■ AVAILABLE DATA ■
===============

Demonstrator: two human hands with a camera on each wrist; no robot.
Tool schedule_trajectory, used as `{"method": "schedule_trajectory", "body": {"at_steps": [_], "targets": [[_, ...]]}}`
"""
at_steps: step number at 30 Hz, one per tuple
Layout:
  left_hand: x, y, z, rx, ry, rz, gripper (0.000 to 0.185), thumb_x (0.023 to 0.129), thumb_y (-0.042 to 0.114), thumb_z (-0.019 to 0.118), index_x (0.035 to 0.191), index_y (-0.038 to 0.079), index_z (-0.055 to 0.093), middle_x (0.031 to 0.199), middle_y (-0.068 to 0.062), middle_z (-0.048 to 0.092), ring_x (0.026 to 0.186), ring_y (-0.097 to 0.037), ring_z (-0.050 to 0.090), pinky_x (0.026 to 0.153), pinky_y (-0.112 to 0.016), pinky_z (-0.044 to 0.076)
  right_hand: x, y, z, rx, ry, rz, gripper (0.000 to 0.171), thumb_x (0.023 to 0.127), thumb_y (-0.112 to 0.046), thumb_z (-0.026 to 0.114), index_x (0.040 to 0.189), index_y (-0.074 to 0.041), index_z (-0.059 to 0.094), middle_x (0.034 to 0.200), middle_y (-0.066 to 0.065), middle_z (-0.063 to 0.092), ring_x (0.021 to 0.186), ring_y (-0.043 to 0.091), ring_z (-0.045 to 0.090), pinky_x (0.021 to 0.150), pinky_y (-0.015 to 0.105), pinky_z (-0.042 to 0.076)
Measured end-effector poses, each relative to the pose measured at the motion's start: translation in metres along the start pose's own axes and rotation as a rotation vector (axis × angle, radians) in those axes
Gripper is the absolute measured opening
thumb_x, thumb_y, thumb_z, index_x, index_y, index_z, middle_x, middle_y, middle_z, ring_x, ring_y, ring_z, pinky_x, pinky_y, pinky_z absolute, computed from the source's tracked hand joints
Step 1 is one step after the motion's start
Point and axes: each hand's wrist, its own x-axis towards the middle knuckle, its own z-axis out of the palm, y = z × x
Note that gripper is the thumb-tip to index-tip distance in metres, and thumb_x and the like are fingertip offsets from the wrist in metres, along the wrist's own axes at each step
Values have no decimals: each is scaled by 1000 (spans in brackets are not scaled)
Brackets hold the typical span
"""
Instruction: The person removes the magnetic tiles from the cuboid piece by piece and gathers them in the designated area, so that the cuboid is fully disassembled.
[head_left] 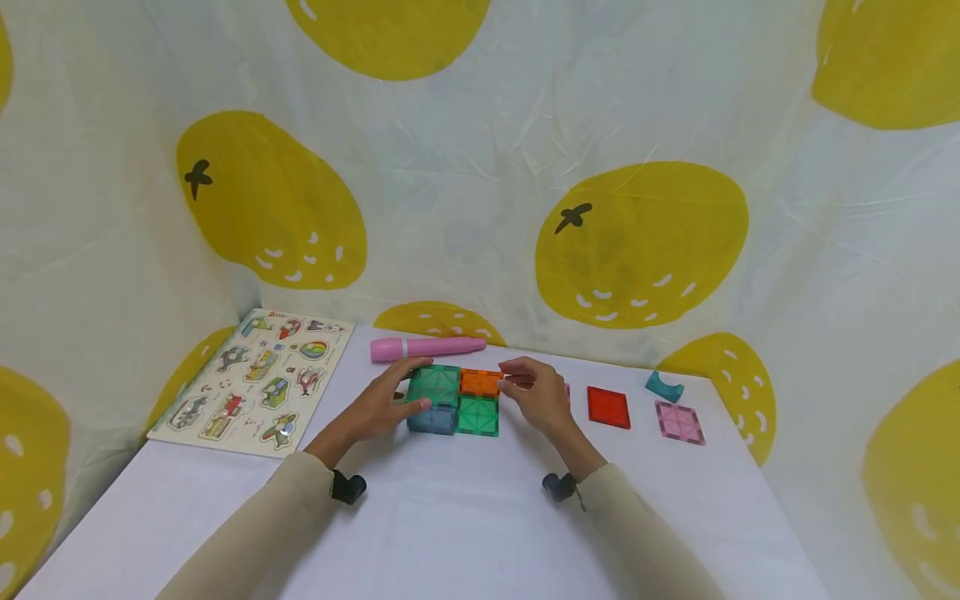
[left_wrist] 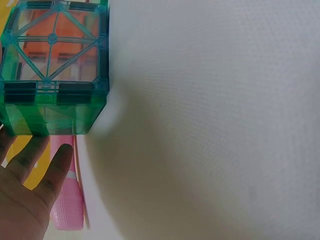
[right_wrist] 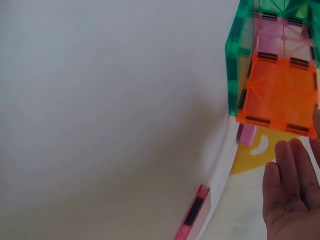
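My left hand (head_left: 378, 408) holds a teal-green cube of see-through magnetic tiles (left_wrist: 55, 92) from its left side. Its thumb lies toward the near edge, and its fingers (left_wrist: 62, 162) reach the far face. Joined to the cube's right are a green magnetic tile (head_left: 477, 417) and an orange magnetic tile (right_wrist: 280, 95); a blue tile (head_left: 431, 419) shows in front. My right hand (head_left: 542, 396) pinches the orange tile's corner, its other fingers (right_wrist: 285, 170) fairly straight. A pink tile (head_left: 567, 395) is partly hidden behind this hand.
A red tile (head_left: 608, 407), a pink tile (head_left: 680, 422) and a teal curved piece (head_left: 664, 387) lie to the right. Behind the tiles is a pink pen-shaped object (head_left: 427, 347). A picture puzzle board (head_left: 255, 379) lies left. A patterned curtain (head_left: 465, 225) borders the white table.
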Motion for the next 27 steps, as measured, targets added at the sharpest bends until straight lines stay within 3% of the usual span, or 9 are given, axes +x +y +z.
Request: {"method": "schedule_trajectory", "body": {"at_steps": [4, 8, 21, 27], "targets": [[0, 1, 0, 0, 4, -2, 69, 92, 38, 70, 150, 40, 33, 160, 4, 30, 143, -27, 35, 111, -56, 42, 5, -3, 7, 25, -8, -35, 20, 90, -20, 75, 109, -19, 74, 100, -5, 73, 94, 15, 68, 87, 31, 60], [-1, 2, 0, -10, 5, 5, 69, 91, 37, 71, 150, 41, 34, 160, 4, 31, 144, -28, 35, 111, -57, 41, 7, -4, 10, -3, 3, -41, 13, 90, -21, 75, 103, -22, 76, 95, -7, 72, 92, 15, 65, 87, 32, 59], [-1, 1, 1, -26, 3, 22, 71, 91, 39, 72, 150, 40, 33, 161, 3, 30, 145, -29, 33, 112, -59, 40, 7, 1, 8, -5, -16, 5, 12, 91, -20, 73, 101, -26, 75, 97, -6, 72, 95, 17, 64, 94, 37, 56], [-2, 1, 1, -1, 8, 5, 71, 91, 40, 71, 150, 42, 33, 160, 5, 30, 145, -27, 33, 112, -57, 41, 9, 8, 4, 24, 34, 47, 13, 91, -20, 74, 103, -24, 75, 96, -2, 74, 92, 17, 66, 85, 32, 58]]}}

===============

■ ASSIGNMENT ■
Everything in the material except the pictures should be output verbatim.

■ RESPONSE ■
Demonstrator: two human hands with a camera on each wrist; no robot.
Tool schedule_trajectory, used as `{"method": "schedule_trajectory", "body": {"at_steps": [_], "targets": [[_, ...]]}}`
"""
at_steps: step number at 30 Hz, one per tuple
Layout:
  left_hand: x, y, z, rx, ry, rz, gripper (0.000 to 0.185), thumb_x (0.023 to 0.129), thumb_y (-0.042 to 0.114), thumb_z (-0.019 to 0.118), index_x (0.035 to 0.191), index_y (-0.038 to 0.079), index_z (-0.055 to 0.093), middle_x (0.031 to 0.199), middle_y (-0.068 to 0.062), middle_z (-0.048 to 0.092), ring_x (0.026 to 0.186), ring_y (-0.097 to 0.037), ring_z (-0.050 to 0.090), pinky_x (0.026 to 0.153), pinky_y (-0.112 to 0.016), pinky_z (-0.044 to 0.076)
  right_hand: x, y, z, rx, ry, rz, gripper (0.000 to 0.171), thumb_x (0.023 to 0.127), thumb_y (-0.112 to 0.046), thumb_z (-0.026 to 0.114), index_x (0.040 to 0.189), index_y (-0.074 to 0.041), index_z (-0.059 to 0.094), middle_x (0.034 to 0.200), middle_y (-0.066 to 0.065), middle_z (-0.063 to 0.092), ring_x (0.021 to 0.186), ring_y (-0.043 to 0.091), ring_z (-0.045 to 0.090), pinky_x (0.021 to 0.150), pinky_y (-0.015 to 0.105), pinky_z (-0.042 to 0.076)
Measured end-effector poses, each relative to the pose measured at the motion's start: translation in metres along the start pose's own axes and rotation as a rotation vector (axis × angle, radians) in those axes
Gripper is the absolute measured opening
thumb_x, thumb_y, thumb_z, index_x, index_y, index_z, middle_x, middle_y, middle_z, ring_x, ring_y, ring_z, pinky_x, pinky_y, pinky_z absolute, computed from the source's tracked hand joints
Step 1 is one step after the motion's start
Point and axes: each hand's wrist, its own x-axis towards the middle knuckle, its own z-axis out of the palm, y = z × x
Note that gripper is the thumb-tip to index-tip distance in metres, and thumb_x and the like are fingertip offsets from the wrist in metres, along the wrist's own axes at each step
Values have no decimals: each is scaled by 1000 (spans in brackets are not scaled)
Brackets hold the typical span
"""
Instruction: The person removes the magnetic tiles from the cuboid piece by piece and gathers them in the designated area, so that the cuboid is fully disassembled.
[head_left] 
[left_wrist] 
[right_wrist] 
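My left hand (head_left: 378, 408) holds a teal-green cube of see-through magnetic tiles (left_wrist: 55, 92) from its left side. Its thumb lies toward the near edge, and its fingers (left_wrist: 62, 162) reach the far face. Joined to the cube's right are a green magnetic tile (head_left: 477, 417) and an orange magnetic tile (right_wrist: 280, 95); a blue tile (head_left: 431, 419) shows in front. My right hand (head_left: 542, 396) pinches the orange tile's corner, its other fingers (right_wrist: 285, 170) fairly straight. A pink tile (head_left: 567, 395) is partly hidden behind this hand.
A red tile (head_left: 608, 407), a pink tile (head_left: 680, 422) and a teal curved piece (head_left: 664, 387) lie to the right. Behind the tiles is a pink pen-shaped object (head_left: 427, 347). A picture puzzle board (head_left: 255, 379) lies left. A patterned curtain (head_left: 465, 225) borders the white table.
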Motion for the next 27 steps, as measured, targets added at the sharpest bends until straight lines stay within 3% of the usual span, or 9 are given, axes +x +y +z.
Request: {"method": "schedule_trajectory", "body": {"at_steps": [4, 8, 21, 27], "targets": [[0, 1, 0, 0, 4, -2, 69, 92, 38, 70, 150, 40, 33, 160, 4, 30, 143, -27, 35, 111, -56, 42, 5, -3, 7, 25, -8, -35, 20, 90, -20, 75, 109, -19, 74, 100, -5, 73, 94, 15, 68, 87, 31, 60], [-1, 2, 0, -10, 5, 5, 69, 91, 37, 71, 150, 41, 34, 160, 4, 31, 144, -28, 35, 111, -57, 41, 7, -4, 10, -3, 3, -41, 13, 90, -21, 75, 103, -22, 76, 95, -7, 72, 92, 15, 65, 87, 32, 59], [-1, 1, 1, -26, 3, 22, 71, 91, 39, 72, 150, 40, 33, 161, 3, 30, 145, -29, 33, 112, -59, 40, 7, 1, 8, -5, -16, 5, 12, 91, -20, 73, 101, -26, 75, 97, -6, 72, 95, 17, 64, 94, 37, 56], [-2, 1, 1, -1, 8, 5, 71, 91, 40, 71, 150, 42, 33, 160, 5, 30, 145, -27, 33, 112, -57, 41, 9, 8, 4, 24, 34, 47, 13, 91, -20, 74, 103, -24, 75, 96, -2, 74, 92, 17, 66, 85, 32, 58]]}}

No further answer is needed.